Colm’s face turned ashen. ‘Christ Almighty, Bren, he’s not gone, has he?’
Brenna nodded. ‘It happened only a moment ago. I could almost sense the life flow out of him, whatever life there was.’ It was as if a tiny bit of herself had died. ‘His little soul’s flown straight to heaven.’
The tears flowed freely down Colm’s cheeks. He pressed his lips against the baby’s forehead. ‘Goodbye, Rory,’ he murmured, then raised his head and looked Brenna squarely in the eyes. ‘After tonight, we’re closer to each other than we’ve ever been before. I can’t say how sorry about what happened with Lizzie Phelan, luv, but I swear nothing like that will ever happen again. It’s you I love, I always will, and I want to come back to your bed and hold you in my arms and dry your tears when you cry for Rory.’
‘All right, Colm.’ She stroked his chin, but they didn’t kiss. This wasn’t the time for kissing with their cold, dead baby lying against her breast. She didn’t tell him that things would never be the same as they’d been before, not for her. Although she loved him with all her heart, he’d let her down and, if he’d done it once, he could do it a second time. He’d turned out to be weak, when she’d always thought him strong, and she would never completely trust him again.
Chapter 6
1927
Sybil was being her obnoxious little self. ‘It’s my cake,’ she said pettishly. ‘I should be the one who blows the candles out.’
‘It’s a shared cake,’ Nancy told her. ‘Half is yours, half is Cara’s, and it’s got seven candles on each side for you to blow out together.’
‘Why can’t I have had a cake of my own?’
‘Because,’ Nancy sighed patiently, ‘this is a shared birthday party. Half the guests are yours and the other half are Cara’s.’
Sybil sniffed disdainfully. ‘I’ve got more guests than Cara.’
‘No, you haven’t, pet. Cara has three and you have three. I’m a shared guest, like the cake.’
‘But I want you to be my guest, Nancy.’
Nancy rolled her eyes and didn’t answer. She noticed that Eleanor had been frowning as she listened to this exchange. As Marcus was raising their daughter, she didn’t like to interfere, but thought Sybil was being outrageously spoilt. She was showered with expensive toys and clothes, and got her own way in practically everything, able to wrap her father around her dainty little finger. Should Marcus object to one of her demands, she only had to pout her pretty lips and he would give way. Her smooth blonde hair was topped with a mammoth pink bow and her frock - pink organdie, the skirt and sleeves a froth of frills and lace - had come from Frederick & Hughes and must have cost a mint. Father and daughter had gone together to buy it and afterwards they’d had lunch in the restaurant, something that nowadays Eleanor regarded as a luxury.

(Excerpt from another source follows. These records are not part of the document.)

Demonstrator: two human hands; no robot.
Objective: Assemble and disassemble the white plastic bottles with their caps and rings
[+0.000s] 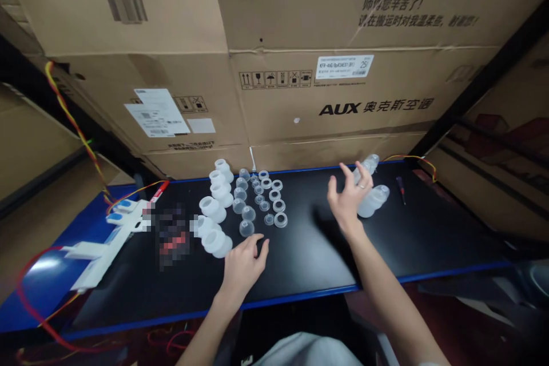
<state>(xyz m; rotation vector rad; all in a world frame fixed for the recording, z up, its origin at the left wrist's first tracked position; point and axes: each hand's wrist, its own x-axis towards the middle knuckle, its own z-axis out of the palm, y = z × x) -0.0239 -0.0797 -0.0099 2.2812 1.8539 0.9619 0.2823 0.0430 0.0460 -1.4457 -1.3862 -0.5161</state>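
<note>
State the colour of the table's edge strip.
Edge strip is blue, best in head view.

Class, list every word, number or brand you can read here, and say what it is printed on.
"1133201000953-35AES": upper left carton.
"HY": same carton, just below.
"AUX 奥克斯空调": lower middle carton.
"师傅您辛苦了!": upper right carton.
"25": white label; its small print is unreadable.
Stickers on the lower left carton: too small to read.

table (pixel 309 251): black top, blue edge
cups (pixel 217 210): translucent white
rings (pixel 277 206): translucent clear
boxes (pixel 274 97): brown cardboard, black print, white labels
wires (pixel 71 120): red and yellow, twisted
screwdriver (pixel 401 190): red and black
</note>
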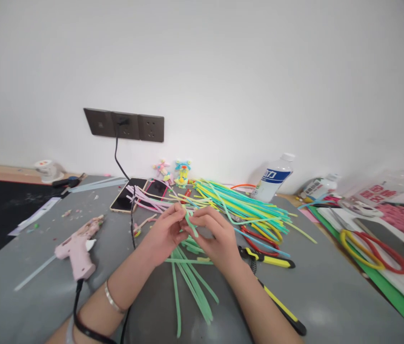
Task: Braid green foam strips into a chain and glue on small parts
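Both hands meet over the middle of the table, pinching one light green pipe cleaner that is bent between them. My left hand is closed on its upper end, while my right hand grips it from the other side with thumb and fingers. Part of the piece is hidden behind the fingers. Beneath my hands, several loose green pipe cleaners fan out toward the front edge. Just right of my right wrist lie pliers with yellow and black handles.
A pink glue gun with a black cord lies at left. Behind the hands are phones, a pile of coloured pipe cleaners, two small figures and a bottle. Scissors rest on papers at right.
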A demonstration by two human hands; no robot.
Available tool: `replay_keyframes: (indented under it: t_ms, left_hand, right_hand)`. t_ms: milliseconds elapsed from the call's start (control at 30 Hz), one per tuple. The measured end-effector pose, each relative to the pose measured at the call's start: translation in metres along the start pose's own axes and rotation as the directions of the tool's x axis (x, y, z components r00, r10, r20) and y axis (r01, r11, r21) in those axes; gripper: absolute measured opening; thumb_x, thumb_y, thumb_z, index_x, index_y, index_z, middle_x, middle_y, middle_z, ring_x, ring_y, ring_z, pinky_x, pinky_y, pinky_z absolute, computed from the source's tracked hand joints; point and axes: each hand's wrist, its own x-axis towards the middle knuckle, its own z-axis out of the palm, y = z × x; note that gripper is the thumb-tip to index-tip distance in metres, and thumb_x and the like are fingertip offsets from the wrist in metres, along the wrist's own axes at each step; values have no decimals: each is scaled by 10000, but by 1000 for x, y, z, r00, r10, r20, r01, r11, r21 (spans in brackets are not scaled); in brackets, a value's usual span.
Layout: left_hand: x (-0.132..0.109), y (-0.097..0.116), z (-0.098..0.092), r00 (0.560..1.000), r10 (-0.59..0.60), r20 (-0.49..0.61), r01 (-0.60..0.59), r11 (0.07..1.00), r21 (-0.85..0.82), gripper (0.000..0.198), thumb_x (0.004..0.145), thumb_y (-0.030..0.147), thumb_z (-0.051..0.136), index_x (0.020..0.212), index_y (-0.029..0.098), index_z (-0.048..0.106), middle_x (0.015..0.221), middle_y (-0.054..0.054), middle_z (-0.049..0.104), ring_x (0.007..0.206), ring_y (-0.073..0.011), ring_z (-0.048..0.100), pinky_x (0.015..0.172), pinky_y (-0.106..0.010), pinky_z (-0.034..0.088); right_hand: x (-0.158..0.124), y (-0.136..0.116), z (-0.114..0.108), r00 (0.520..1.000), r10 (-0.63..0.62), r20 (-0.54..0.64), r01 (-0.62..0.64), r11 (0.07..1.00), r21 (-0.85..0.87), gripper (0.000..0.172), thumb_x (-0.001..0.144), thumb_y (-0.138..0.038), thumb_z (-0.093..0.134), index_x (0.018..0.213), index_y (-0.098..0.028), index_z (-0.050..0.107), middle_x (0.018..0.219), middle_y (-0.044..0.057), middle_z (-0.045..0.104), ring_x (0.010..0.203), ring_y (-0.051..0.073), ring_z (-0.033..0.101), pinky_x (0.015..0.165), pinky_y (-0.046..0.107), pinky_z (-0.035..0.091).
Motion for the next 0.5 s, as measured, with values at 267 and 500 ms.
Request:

Marcus was upstairs, not exactly sulking, but not exactly pleased either that Eleanor was at the party with Jonathan. Sybil was rather taken with Jonathan, had demanded his presence and Eleanor had refused to let him come alone. Anyway, she was Sybil’s mother. She had every right to be there.

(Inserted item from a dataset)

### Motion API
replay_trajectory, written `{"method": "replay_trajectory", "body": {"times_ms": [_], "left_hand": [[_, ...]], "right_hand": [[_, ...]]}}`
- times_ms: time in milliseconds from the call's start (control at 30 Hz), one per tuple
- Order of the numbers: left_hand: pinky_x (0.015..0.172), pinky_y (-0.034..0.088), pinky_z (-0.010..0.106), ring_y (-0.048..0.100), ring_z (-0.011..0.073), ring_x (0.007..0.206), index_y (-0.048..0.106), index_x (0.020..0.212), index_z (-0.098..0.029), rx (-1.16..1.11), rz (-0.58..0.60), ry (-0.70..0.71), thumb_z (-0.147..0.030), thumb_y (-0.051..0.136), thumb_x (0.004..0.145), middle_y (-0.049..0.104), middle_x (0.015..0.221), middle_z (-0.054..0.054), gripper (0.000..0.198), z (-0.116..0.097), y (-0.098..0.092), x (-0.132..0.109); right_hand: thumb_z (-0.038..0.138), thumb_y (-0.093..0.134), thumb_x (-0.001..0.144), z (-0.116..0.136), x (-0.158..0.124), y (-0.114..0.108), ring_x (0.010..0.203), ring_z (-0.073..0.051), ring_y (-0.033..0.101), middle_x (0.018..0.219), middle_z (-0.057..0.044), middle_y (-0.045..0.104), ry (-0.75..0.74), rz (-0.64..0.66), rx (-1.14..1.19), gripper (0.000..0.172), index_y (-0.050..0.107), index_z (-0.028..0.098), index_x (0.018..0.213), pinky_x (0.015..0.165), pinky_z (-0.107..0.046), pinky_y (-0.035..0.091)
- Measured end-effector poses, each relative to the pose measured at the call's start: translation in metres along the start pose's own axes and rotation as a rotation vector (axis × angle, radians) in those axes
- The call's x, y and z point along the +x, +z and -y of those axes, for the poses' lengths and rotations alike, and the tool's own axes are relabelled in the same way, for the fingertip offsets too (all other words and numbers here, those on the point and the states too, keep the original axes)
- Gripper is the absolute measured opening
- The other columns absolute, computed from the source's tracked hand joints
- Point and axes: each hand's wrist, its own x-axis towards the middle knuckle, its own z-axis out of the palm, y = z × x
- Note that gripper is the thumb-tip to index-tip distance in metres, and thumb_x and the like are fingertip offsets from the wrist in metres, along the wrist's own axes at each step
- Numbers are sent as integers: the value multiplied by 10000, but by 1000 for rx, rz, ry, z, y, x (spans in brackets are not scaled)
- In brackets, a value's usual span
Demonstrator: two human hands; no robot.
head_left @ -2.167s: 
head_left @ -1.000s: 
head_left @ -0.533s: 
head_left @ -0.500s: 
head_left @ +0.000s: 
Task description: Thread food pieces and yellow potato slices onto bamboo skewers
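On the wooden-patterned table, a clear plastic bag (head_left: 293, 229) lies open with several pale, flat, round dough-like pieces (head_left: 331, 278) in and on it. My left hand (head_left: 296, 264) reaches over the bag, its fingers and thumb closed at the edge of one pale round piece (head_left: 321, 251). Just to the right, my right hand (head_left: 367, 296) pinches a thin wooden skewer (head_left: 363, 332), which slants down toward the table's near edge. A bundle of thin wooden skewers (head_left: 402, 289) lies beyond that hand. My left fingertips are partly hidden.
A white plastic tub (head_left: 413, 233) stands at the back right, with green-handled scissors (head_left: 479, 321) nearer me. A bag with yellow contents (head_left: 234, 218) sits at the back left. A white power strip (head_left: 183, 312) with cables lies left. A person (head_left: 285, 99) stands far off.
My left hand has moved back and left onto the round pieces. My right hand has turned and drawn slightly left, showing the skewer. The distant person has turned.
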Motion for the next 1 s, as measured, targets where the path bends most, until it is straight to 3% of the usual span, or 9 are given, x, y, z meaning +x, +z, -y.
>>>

It was all terribly complicated, Nancy thought sadly. Eleanor came often to see Sybil and Anthony, but only when Marcus was at work. He had made no objection, so Nancy assumed he didn’t mind, although he minded today because it was Sybil’s seventh birthday and he’d wanted to be present.

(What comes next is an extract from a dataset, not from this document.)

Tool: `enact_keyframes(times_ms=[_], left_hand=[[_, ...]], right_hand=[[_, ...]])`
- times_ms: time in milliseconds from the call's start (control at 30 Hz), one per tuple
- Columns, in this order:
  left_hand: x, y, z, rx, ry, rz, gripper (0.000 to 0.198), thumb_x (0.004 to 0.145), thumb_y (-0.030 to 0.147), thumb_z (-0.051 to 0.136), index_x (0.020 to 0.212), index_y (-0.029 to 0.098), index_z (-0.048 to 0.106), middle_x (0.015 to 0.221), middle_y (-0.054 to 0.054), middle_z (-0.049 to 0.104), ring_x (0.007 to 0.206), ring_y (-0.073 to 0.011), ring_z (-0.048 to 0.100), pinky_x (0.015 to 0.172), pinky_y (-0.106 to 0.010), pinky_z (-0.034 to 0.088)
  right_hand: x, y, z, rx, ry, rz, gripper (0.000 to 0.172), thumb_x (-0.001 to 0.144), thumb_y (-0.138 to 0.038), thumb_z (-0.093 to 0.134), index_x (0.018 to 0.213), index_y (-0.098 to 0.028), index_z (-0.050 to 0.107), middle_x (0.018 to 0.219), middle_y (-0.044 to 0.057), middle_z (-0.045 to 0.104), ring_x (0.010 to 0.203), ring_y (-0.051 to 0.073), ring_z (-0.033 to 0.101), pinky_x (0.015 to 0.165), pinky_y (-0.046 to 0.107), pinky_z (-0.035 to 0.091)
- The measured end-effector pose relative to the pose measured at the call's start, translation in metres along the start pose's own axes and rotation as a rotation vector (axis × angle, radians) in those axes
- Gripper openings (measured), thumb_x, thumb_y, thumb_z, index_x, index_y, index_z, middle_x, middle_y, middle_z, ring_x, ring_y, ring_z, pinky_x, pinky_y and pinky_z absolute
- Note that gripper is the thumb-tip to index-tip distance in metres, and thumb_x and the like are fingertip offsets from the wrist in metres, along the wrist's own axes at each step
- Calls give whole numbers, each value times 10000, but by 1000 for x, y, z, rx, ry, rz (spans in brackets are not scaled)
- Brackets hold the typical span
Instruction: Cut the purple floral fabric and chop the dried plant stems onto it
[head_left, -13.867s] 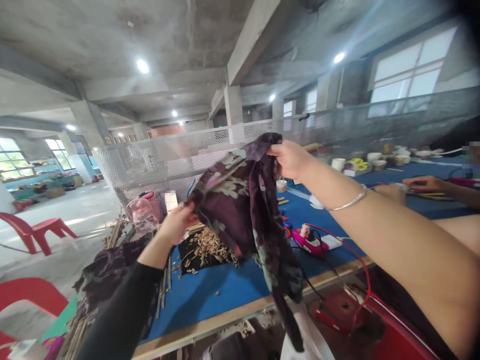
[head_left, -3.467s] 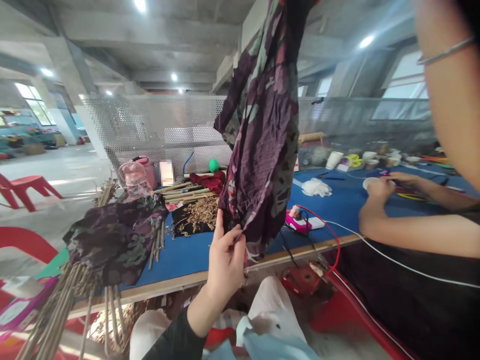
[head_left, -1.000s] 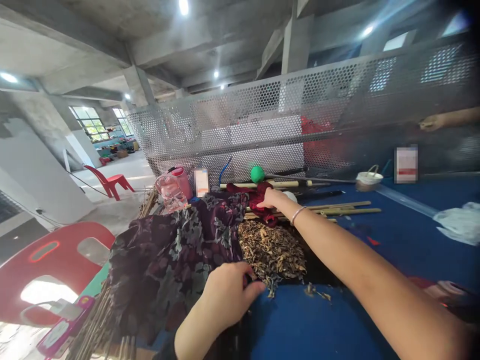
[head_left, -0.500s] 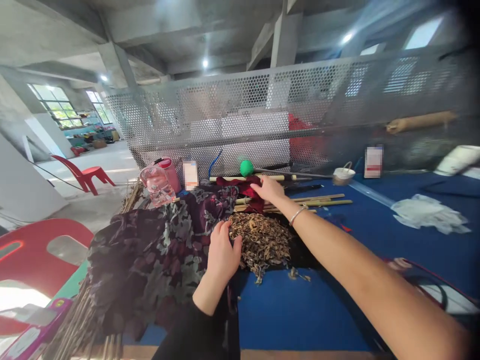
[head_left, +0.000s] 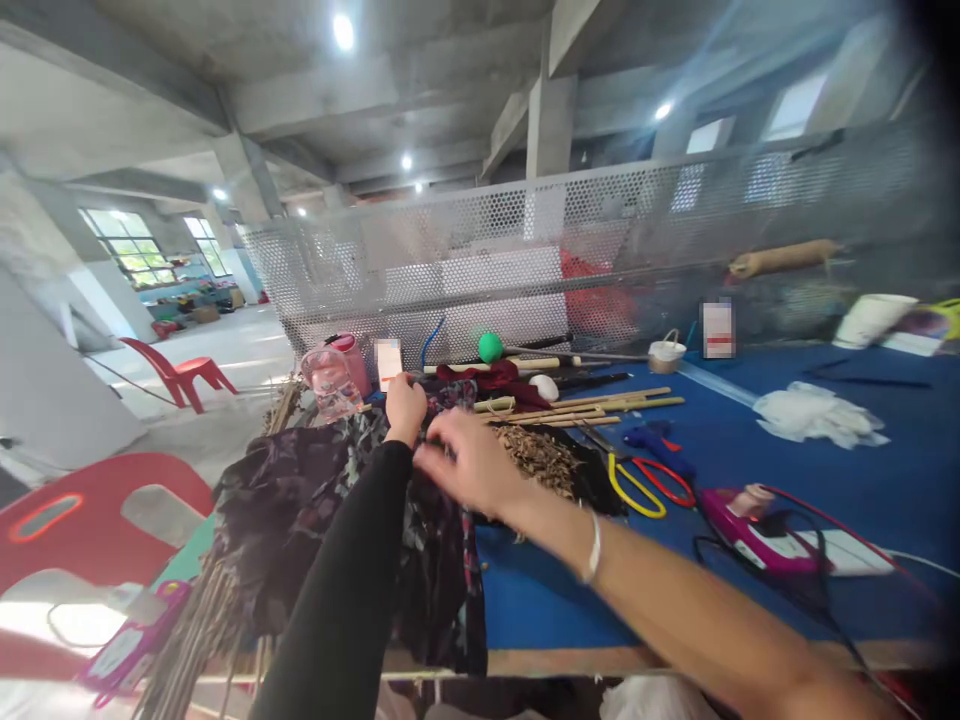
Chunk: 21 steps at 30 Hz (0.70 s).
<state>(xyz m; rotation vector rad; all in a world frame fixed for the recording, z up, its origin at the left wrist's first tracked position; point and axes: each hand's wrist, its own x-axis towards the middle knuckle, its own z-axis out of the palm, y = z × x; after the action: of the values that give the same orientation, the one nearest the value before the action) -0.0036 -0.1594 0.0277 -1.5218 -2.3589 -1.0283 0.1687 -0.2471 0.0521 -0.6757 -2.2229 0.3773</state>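
With left hand (head_left: 406, 405), reaching across to the far part of the dark camouflage-print cloth (head_left: 439, 580); with right hand (head_left: 461, 455), loosely curled and blurred over it; cannot tell whether gripping with either. Spread rumpled on the left of the tabletop (head_left: 555, 605), beside the dried plant pieces (head_left: 541, 455) to its right. Looks thin, light, soft and limp, hardly fragile; likely to bunch or sag. Best held at well-separated points along the edges, not mid-fabric.
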Motion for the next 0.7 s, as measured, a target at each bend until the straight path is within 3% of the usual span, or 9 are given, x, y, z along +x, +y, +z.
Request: enact_keyframes(times_ms=[67, 133, 167, 233, 300, 400, 467, 600, 700], left_hand=[[9, -9, -6, 102, -22, 42, 247, 828, 158, 436, 1006, 128, 604, 1063, -167, 614, 1008, -274, 590, 831, -377, 452], [9, -17, -11, 194, -48, 93, 239, 826, 145, 429, 973, 133, 618, 1044, -168, 614, 1019, -291, 582, 840, -403, 440], [6, -20, -13, 234, -61, 118, 246, 831, 139, 419, 973, 135, 620, 1036, -166, 614, 1027, -291, 578, 849, -407, 433], [0, -25, -16, 300, -90, 164, 261, 838, 128, 403, 983, 135, 620, 1015, -160, 618, 1016, -280, 584, 857, -407, 425], [-4, -30, -21, 352, -114, 200, 268, 840, 123, 396, 986, 128, 620, 987, -159, 622, 986, -273, 598, 848, -404, 425], [-4, -36, -29, 407, -121, 235, 284, 853, 122, 374, 1005, 119, 613, 983, -168, 620, 975, -272, 603, 835, -399, 425], [-2, -38, -34, 434, -115, 246, 288, 865, 129, 365, 1026, 118, 604, 993, -171, 615, 975, -269, 604, 828, -389, 423], [-3, -39, -41, 480, -119, 267, 282, 888, 151, 359, 1042, 121, 593, 999, -164, 615, 963, -250, 610, 821, -362, 414], [-9, -41, -39, 508, -153, 305, 293, 898, 149, 343, 1034, 122, 600, 1006, -163, 620, 985, -243, 601, 840, -363, 392]], right_hand=[[-32, -56, 19, 190, -133, -114, 322, 822, -450, 575, 1008, -188, 577, 931, 56, 592, 858, 174, 530, 764, 275, 414], [-54, -92, 35, 298, -81, -64, 152, 861, -308, 544, 922, -174, 583, 893, 52, 589, 829, 159, 521, 734, 264, 404], [-60, -103, 41, 325, -41, -49, 103, 870, -252, 521, 841, -174, 580, 852, 43, 587, 807, 153, 512, 723, 262, 394], [-64, -114, 49, 369, 42, -19, 162, 871, -179, 482, 721, -172, 544, 789, 29, 577, 778, 143, 496, 714, 264, 375], [-63, -121, 51, 455, 91, 58, 172, 875, -185, 463, 713, -174, 519, 764, 21, 574, 742, 133, 494, 688, 259, 368], [-64, -136, 44, 759, 34, 304, 203, 937, -271, 344, 810, -187, 478, 609, -24, 522, 573, 103, 478, 571, 227, 366], [-66, -148, 35, 891, -58, 359, 239, 959, -310, 277, 845, -193, 452, 538, -56, 458, 498, 92, 446, 522, 213, 356], [-63, -157, 22, 594, -158, 88, 152, 853, -330, 540, 821, -182, 526, 770, 1, 546, 738, 124, 503, 672, 247, 390], [-58, -158, 28, 418, -244, -26, 128, 783, -285, 652, 798, -178, 583, 841, 18, 556, 814, 141, 500, 727, 258, 390]])
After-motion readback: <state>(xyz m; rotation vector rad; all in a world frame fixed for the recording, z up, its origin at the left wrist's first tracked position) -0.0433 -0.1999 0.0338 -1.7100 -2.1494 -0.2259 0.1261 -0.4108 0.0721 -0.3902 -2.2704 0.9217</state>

‘What are you two laughing at?’ she demanded when she noticed that Anthony and a frantically signing Fergus were in fits of giggles. Tyrone looked bored out of his mind. He’d always been old beyond his years and girls’ birthday parties weren’t exactly his cup of tea, at least not when the girls were only seven. Jonathan seemed to be the only one eating and was steadily demolishing the salmon sandwiches. Eleanor was still frowning and Nancy could tell Brenna was cross from her pursed lips. If only Louella Fisk, Anthony’s tutor, was here, smoking one of her black cigarettes and giving Nancy the occasional wink at the ridiculousness of it all, lifting her spirits no end.